*Task instructions*.
Starting with the first line below, reproduce each line exactly until you have included the one bearing "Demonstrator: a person".
(Dataset section)
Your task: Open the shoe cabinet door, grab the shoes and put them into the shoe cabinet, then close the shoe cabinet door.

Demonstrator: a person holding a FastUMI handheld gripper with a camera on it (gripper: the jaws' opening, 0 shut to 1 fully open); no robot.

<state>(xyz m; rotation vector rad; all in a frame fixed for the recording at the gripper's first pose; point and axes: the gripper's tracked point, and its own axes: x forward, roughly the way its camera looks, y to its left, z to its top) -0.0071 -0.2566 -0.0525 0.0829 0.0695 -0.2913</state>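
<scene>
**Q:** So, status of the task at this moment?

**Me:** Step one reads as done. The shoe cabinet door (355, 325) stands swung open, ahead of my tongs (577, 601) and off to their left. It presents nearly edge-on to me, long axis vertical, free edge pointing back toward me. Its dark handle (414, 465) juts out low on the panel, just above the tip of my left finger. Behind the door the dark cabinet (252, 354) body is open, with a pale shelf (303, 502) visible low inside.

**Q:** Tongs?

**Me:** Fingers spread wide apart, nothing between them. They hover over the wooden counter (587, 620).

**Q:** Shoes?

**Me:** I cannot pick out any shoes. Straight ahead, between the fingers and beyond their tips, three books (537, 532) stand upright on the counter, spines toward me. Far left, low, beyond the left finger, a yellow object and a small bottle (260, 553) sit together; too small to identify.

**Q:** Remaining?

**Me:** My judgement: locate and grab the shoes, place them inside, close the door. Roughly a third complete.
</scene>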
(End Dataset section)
*Expected output*.
Your task: Open the shoe cabinet door, grab the shoes and put them into the shoe cabinet, then close the shoe cabinet door.

Demonstrator: a person holding a FastUMI handheld gripper with a camera on it (gripper: the jaws' opening, 0 shut to 1 fully open); no robot.

There's nothing else to the answer.